Task prompt:
Beginning with the first line of the data below, set down each line exactly through the line that contains "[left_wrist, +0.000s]".

----

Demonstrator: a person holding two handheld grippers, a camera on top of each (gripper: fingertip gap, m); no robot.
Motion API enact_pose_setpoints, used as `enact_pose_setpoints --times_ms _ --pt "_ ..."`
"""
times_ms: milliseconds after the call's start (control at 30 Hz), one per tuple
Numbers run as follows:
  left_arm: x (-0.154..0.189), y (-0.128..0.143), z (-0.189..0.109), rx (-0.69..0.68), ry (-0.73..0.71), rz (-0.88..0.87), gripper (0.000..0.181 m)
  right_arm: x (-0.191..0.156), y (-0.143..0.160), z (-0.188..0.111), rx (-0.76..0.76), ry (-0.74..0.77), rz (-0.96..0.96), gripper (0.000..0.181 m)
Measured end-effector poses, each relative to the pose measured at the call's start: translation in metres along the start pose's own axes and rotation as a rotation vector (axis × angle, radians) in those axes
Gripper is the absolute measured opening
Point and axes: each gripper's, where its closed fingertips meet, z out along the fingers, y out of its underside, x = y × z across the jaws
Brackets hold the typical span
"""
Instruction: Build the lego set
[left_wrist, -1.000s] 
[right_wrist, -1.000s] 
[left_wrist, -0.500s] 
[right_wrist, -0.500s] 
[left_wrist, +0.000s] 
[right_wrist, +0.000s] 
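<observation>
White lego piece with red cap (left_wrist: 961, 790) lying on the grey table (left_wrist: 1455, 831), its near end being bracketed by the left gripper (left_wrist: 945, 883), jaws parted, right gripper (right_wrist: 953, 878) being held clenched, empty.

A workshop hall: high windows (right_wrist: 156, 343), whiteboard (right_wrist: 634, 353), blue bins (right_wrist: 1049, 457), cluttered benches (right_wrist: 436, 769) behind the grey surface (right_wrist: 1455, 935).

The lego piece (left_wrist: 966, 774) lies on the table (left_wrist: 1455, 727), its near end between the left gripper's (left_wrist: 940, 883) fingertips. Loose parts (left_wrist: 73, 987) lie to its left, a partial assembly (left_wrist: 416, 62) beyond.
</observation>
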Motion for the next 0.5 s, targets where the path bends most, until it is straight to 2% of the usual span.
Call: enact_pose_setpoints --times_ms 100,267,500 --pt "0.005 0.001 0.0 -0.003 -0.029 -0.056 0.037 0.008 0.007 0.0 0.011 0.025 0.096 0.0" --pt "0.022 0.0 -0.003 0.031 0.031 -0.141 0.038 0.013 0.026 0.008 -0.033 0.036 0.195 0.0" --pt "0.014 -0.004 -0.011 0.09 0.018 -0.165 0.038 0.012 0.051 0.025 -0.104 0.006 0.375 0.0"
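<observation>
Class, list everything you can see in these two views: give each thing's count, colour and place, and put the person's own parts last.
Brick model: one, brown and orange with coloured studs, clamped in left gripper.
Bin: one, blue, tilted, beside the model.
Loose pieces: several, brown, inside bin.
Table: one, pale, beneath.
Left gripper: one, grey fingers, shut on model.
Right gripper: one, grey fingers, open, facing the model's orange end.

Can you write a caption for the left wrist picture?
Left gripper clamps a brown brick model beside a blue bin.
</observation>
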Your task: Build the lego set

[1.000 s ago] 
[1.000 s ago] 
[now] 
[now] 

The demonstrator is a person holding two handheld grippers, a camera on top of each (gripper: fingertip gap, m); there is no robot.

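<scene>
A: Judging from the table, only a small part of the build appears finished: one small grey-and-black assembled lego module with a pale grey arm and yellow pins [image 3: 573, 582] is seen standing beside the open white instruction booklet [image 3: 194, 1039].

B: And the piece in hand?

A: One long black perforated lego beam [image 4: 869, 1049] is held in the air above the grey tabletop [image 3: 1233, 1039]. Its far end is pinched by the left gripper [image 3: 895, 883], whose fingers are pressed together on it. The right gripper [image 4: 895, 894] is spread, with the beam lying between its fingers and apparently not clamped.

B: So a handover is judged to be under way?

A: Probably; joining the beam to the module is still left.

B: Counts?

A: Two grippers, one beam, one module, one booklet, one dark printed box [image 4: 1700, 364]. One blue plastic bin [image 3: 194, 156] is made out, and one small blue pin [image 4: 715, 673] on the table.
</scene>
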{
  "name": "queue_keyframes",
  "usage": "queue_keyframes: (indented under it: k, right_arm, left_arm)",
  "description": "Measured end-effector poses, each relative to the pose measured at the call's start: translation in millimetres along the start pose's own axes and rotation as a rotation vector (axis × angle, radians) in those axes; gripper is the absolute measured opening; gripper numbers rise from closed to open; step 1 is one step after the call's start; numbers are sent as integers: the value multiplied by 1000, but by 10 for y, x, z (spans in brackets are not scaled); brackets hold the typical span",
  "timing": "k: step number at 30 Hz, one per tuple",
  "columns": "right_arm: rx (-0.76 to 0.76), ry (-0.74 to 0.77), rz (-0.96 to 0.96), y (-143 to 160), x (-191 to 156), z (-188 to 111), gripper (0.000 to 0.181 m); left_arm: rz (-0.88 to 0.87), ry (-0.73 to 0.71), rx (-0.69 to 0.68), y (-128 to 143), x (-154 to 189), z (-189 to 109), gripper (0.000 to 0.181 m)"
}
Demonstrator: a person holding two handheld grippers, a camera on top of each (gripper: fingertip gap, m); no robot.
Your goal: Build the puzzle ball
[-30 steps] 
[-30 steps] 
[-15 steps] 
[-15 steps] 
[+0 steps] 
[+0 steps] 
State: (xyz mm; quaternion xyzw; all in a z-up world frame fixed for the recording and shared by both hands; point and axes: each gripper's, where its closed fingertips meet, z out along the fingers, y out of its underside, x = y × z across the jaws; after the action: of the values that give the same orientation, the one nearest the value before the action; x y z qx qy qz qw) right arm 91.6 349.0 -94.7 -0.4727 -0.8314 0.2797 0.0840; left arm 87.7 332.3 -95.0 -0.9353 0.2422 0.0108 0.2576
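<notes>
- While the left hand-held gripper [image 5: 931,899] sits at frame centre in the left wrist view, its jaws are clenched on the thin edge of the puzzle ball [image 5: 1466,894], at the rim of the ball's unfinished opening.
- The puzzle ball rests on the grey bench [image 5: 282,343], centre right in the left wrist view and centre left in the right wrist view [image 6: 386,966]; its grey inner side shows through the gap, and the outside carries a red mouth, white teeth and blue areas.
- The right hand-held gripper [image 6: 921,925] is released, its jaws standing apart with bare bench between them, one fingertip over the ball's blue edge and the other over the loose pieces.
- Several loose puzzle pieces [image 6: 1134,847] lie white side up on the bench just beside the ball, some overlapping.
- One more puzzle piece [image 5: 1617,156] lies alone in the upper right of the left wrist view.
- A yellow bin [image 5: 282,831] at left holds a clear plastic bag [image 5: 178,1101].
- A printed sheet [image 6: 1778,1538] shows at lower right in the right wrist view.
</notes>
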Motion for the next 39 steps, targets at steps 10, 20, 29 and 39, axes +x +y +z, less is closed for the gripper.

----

Solution:
Demonstrator: a person holding two handheld grippers, a camera on top of each (gripper: fingertip gap, m); no robot.
Motion API enact_pose_setpoints, used as `enact_pose_setpoints --times_ms _ --pt "_ ..."`
"""
times_ms: milliseconds after the call's start (control at 30 Hz), one per tuple
Numbers run as follows:
  left_arm: x (-0.154..0.189), y (-0.128..0.143), z (-0.189..0.109), rx (-0.69..0.68), ry (-0.73..0.71), rz (-0.88..0.87), gripper (0.000..0.181 m)
  right_arm: x (-0.191..0.156), y (-0.143..0.160), z (-0.188..0.111), rx (-0.76..0.76), ry (-0.74..0.77), rz (-0.96..0.96), gripper (0.000..0.181 m)
Measured end-effector poses, each relative to the pose measured at the call's start: translation in metres along the start pose's own axes and rotation as a rotation vector (axis × angle, radians) in those axes
Gripper is the absolute measured opening
Point and axes: each gripper's, where its closed fingertips meet, z out along the fingers, y out of its underside, x = y × z across the jaws
Brackets hold the typical span
"""
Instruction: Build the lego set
[left_wrist, -1.000s] 
[right_wrist, -1.000s] 
[left_wrist, -0.500s] 
[right_wrist, -0.500s] 
[left_wrist, +0.000s] 

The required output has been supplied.